A word-for-word copy of the data is what's wanted, with no pictures.

——

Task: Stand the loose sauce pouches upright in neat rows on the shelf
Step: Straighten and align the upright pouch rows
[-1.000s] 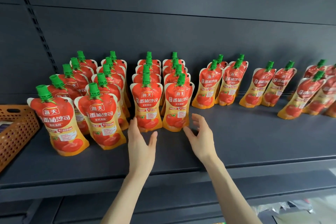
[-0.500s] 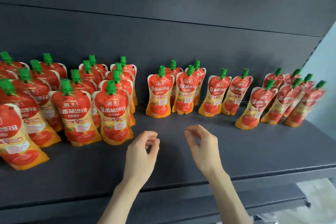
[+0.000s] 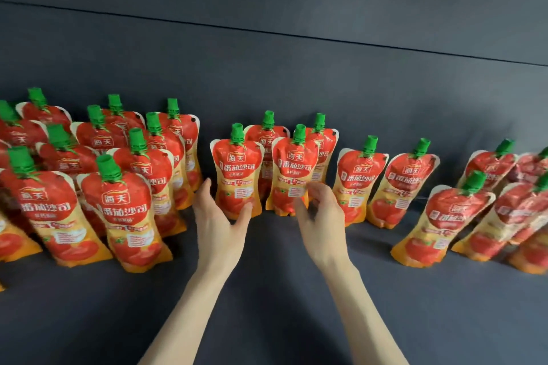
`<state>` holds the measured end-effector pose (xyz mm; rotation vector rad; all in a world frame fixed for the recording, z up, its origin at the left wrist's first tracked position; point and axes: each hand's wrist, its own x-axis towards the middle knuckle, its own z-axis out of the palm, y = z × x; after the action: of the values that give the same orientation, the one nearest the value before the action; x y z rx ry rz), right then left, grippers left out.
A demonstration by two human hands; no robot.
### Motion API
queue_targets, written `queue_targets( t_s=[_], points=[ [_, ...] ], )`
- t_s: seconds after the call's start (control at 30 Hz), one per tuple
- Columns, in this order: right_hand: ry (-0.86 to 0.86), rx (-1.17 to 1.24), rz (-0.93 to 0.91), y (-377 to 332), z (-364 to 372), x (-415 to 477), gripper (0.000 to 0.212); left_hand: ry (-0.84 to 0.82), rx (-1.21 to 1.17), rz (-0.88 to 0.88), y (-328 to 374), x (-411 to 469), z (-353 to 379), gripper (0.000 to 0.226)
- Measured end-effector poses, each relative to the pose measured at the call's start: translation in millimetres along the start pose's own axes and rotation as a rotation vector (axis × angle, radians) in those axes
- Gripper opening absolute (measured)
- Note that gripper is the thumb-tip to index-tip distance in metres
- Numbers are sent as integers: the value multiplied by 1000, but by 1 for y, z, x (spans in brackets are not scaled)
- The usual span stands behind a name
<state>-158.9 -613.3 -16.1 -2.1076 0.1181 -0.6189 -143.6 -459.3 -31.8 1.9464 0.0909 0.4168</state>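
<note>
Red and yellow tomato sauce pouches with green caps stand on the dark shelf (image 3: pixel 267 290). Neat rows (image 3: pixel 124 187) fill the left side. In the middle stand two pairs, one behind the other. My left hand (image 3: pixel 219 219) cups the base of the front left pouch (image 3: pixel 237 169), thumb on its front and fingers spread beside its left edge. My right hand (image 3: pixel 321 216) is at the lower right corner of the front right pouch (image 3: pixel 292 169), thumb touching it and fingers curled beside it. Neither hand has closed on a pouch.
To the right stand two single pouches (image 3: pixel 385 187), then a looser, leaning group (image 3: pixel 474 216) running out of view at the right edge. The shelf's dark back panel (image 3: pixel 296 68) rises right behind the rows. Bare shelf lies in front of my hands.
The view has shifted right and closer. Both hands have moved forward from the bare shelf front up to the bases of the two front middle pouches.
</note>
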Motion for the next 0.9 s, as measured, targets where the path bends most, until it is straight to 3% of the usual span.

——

RESULT →
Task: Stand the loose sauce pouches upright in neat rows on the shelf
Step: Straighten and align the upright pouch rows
[-1.000s] 
[-0.500s] 
[+0.000s] 
`<state>` holds the measured end-effector pose (xyz mm; rotation vector rad; all in a world frame fixed for the recording, z up, its origin at the left wrist's first tracked position; point and axes: each hand's wrist, its own x-axis towards the middle knuckle, its own z-axis out of the palm, y = z × x; after the action: of the values that give the same orientation, the one nearest the value before the action; x y z rx ry rz), right then left, grippers left out.
A demonstration by two human hands; no robot.
### Motion API
queue_targets, written `queue_targets( t_s=[_], points=[ [_, ...] ], )`
- t_s: seconds after the call's start (control at 30 Hz), one per tuple
- Columns, in this order: right_hand: ry (-0.86 to 0.86), rx (-1.17 to 1.24), rz (-0.93 to 0.91), y (-377 to 332), z (-364 to 372), x (-415 to 477), gripper (0.000 to 0.212); left_hand: ry (-0.84 to 0.82), rx (-1.21 to 1.17), rz (-0.88 to 0.88), y (-328 to 374), x (-411 to 469), z (-353 to 379), gripper (0.000 to 0.226)
- Measured end-effector poses, each relative to the pose measured at the call's start: translation in millimetres along the start pose's own axes and rotation as a rotation vector (axis × angle, radians) in those axes
- Gripper opening absolute (measured)
- Note that gripper is the thumb-tip to index-tip distance in metres
- Numbers are sent as integers: the value multiplied by 1000, but by 1 for y, z, x (spans in brackets are not scaled)
- The usual span stands behind a name
<state>-158.9 -613.3 -16.1 -2.1076 0.1181 -0.6189 -143.6 -459.3 -31.8 1.9464 0.0909 0.4168</state>
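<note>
Red and yellow tomato sauce pouches with green caps stand on the dark shelf (image 3: pixel 267 290). Neat rows (image 3: pixel 124 187) fill the left side. In the middle stand two pairs, one behind the other. My left hand (image 3: pixel 219 219) cups the base of the front left pouch (image 3: pixel 237 169), thumb on its front and fingers spread beside its left edge. My right hand (image 3: pixel 321 216) is at the lower right corner of the front right pouch (image 3: pixel 292 169), thumb touching it and fingers curled beside it. Neither hand has closed on a pouch.
To the right stand two single pouches (image 3: pixel 385 187), then a looser, leaning group (image 3: pixel 474 216) running out of view at the right edge. The shelf's dark back panel (image 3: pixel 296 68) rises right behind the rows. Bare shelf lies in front of my hands.
The view has shifted right and closer. Both hands have moved forward from the bare shelf front up to the bases of the two front middle pouches.
</note>
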Motion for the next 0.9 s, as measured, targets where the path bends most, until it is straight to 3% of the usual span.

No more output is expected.